7. Exposure and Response Prevention (ERP)
Terapi ini dianggap sebagai psikoterapi garis terdepan untuk OCD. Dalam terapi ini, klien akan bekerja sama dengan terapis untuk mengidentifikasi penyebab eksternal dan internal yang memicu rasa stres dan menimbulkan keinginan untuk berperilaku kompulsif.
Metode yang digunakan adalah dengan cara sengaja menimbulkan kecemasan melalui ‘memberi makan’ obsesi dan kompulsi melalui proses bernama habituation atau pembiasaan. Tujuannya adalah untuk mengganggu sirkuit saraf di antara bagian pemrosesan dan tindakan di otak. Hal ini dikarenakan terdapat hubungan perilaku dengan kebiasaan.
8. CBT Berbasis Mindfulness
CBT jenis ini disebut juga dengan MBCT merupakan jenis psikoterapi yang menggabungkan gagasan terapi kognitif, praktik meditasi, dan penanaman kesadaran. Berbeda dengan ERP, MBCT mendorong klien untuk mengamati munculnya pikiran tidak menyenangkan dan melabelinya sebagai pikiran, perasaan, atau pengalaman tubuh, lalu tidak meresponnya dengan perilaku kompulsif.
Melalui cara itu, klien akan sadar bahwa pikiran yang muncul tidak memiliki kuasa atas diri mereka. Selain itu, klien juga lebih dapat mengenali dan menerima bahwa pikiran, perasaan, sensasi, dan dorongan yang tidak diinginkan adalah hal yang normal dalam kehidupan manusia.
9. Konsumsi Obat-Obatan
Terapi yang diiringi dengan mengonsumsi obat juga diketahui efektif untuk menurunkan gejala OCD. Kelas obat yang digunakan untuk OCD adalah selective serotonin reuptake inhibitors (SSRIs). Namun, untuk kaskus yang tidak sepenuhnya mengatasi SSRIs, kategori obat lain dapat coba ditambahkan.
Beberapa obat yang biasa digunakan untuk mengatasi OCD, yaitu: fluvoxamine (Luvox), sertraline (Zoloft), citalopram (Celexa), fluoxetine (Prozac), paroxetine (Paxil), clomipramine (Anafranil), dan escitalopram (Lexapro).

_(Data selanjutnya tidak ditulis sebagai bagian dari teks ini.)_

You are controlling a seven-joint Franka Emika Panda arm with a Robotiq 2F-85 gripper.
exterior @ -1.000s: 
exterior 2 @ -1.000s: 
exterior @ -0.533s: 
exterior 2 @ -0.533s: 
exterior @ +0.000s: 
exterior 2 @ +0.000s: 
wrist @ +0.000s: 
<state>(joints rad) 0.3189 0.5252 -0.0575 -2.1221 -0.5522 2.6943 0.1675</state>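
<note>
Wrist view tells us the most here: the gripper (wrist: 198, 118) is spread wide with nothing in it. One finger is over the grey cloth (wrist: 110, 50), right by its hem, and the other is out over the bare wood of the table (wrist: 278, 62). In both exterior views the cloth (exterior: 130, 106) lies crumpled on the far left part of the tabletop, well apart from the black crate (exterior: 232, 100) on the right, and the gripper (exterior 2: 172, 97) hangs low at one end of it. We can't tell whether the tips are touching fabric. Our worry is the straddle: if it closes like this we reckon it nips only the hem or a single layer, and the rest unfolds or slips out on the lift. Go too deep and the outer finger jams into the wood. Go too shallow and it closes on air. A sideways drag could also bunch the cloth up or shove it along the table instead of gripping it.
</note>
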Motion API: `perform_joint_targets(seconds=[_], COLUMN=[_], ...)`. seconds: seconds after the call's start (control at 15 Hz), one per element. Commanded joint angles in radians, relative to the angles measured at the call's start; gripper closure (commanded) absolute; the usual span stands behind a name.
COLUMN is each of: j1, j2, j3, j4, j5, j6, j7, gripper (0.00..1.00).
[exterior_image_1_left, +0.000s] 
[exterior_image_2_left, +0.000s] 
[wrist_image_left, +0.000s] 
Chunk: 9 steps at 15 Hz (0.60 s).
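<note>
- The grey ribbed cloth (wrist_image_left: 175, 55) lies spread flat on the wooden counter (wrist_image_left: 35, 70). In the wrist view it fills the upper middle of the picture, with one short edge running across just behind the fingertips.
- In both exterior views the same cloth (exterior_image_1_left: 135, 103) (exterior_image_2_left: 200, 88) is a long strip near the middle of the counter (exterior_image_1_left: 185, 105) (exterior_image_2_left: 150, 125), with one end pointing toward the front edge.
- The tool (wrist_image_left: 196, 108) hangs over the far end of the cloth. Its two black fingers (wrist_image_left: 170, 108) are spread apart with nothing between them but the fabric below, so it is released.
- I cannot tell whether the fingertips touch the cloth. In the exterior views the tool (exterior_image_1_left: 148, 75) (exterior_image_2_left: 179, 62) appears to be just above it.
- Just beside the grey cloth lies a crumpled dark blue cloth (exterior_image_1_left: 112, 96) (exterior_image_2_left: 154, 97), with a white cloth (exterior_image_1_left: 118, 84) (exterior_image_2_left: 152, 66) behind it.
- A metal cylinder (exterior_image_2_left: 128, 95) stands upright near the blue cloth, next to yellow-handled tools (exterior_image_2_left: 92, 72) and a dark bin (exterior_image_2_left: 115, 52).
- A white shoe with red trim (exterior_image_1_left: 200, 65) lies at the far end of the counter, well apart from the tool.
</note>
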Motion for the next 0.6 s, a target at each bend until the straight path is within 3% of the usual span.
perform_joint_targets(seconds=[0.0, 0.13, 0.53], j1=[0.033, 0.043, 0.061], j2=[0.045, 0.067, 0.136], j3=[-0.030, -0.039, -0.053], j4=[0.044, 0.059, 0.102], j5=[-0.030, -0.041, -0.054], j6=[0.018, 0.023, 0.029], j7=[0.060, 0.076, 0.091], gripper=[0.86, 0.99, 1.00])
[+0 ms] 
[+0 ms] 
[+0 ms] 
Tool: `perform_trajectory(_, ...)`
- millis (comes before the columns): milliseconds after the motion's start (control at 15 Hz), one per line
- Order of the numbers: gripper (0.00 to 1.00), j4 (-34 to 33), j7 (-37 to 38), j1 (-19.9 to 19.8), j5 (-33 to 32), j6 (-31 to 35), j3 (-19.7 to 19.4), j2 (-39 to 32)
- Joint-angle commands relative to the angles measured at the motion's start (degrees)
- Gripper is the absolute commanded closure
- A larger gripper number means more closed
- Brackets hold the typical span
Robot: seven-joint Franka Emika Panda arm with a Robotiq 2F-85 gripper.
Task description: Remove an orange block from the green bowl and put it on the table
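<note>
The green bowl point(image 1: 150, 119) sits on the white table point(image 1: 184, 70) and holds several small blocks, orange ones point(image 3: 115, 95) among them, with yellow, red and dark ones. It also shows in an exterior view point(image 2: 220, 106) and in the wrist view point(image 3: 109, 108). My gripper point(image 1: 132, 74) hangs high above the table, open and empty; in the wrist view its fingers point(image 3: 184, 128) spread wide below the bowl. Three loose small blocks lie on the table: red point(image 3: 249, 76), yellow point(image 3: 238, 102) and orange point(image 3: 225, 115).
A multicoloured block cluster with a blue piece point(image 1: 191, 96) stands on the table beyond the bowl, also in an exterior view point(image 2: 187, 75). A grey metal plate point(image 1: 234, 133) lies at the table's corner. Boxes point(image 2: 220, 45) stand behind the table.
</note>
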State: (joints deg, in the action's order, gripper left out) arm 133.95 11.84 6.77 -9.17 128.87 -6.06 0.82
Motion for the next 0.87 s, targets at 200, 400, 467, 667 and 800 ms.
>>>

Biasanya perlu waktu hingga 12 minggu sampai seluruh obat tersebut dapat mulai bekerja.
Terdapat beberapa contoh dari OCD kontaminasi ini, misalnya seseorang yang kesulitan menggunakan toilet umum, sehingga merasa sangat takut dan terkuras energinya ketika akan masuk ke kamar mandi. Selain itu, penderitanya juga merasa takut yang menuju pada obsesi terhadap cairan tubuh (contoh: darah, saliva, keringat), debu, radiasi, kuman, serangga, dan sebagainya.
Akibatnya, individu tersebut akan melakukan hal-hal seperti mencuci atau membersihkan secara berlebihan, sering mensterilkan atau memberi desinfektan pada benda-benda, ritual mencuci tertentu, melempar barang, menghindari benda yang dianggap kotor, mencari pengakuan dari orang lain bahwa ia tidak akan terkontaminasi, dan mengecek makanan atau benda dari kotoran secara terus menerus.